§ **Problem to work on**: A complete response lists each line of the data below that includes the word "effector".

§ **Information provided**:
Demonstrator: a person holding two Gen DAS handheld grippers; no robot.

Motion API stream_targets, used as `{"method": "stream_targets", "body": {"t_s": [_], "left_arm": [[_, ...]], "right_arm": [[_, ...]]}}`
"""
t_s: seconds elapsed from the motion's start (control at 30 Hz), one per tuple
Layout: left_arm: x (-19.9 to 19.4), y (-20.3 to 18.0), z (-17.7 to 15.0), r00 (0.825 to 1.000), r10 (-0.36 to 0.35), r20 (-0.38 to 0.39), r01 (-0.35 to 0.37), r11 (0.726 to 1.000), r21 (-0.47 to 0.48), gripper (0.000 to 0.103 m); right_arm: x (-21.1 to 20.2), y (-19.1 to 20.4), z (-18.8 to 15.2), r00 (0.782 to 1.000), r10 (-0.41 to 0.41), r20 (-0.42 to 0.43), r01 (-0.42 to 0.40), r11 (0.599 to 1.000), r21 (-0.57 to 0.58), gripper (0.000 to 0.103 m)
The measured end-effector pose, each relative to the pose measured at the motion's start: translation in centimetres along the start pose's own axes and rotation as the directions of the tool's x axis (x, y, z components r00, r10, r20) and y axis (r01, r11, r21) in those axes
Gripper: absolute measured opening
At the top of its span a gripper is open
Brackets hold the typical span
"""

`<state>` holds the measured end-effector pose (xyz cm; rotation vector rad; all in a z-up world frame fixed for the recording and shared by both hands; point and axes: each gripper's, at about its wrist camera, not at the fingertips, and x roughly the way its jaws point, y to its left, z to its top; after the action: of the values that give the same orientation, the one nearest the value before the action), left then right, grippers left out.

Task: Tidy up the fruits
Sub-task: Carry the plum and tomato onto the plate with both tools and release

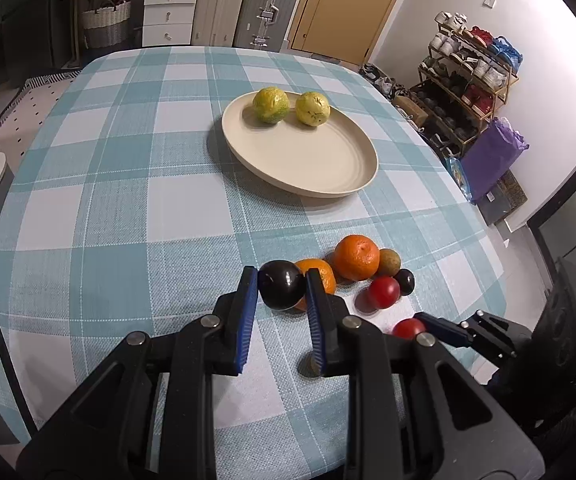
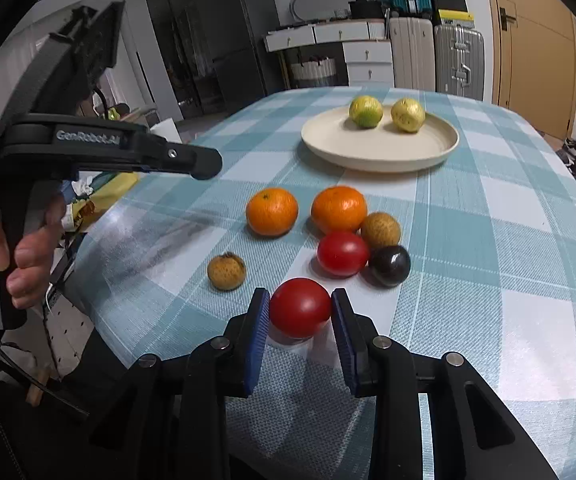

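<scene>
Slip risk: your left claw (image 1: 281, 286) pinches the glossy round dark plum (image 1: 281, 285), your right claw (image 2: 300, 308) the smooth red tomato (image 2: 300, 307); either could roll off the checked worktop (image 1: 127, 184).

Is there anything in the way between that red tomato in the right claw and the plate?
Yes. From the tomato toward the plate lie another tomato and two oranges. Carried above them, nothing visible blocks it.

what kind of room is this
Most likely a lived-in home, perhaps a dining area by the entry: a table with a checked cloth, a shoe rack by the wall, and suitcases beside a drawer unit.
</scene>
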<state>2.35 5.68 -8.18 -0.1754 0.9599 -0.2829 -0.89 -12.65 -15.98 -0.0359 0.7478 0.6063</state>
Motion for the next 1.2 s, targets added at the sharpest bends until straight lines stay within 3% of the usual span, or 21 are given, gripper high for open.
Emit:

§ **Answer to this exercise**:
The measured end-effector pose, each relative to the pose measured at the motion's start: translation in centimetres along the start pose's own axes and rotation as the directions of the tool's x axis (x, y, z components r00, r10, r20) and y axis (r01, r11, r21) in those axes
`<state>` holds the measured end-effector pose (xyz cm; rotation vector rad; all in a z-up world frame fixed for the recording and shared by both hands; point and axes: each gripper's, at about its wrist camera, not at the fingertips, and x roughly the way its jaws point, y to its left, z to its top; after the action: of the values that give the same orientation, the one nearest the value before the action), left then right, grippers left out.

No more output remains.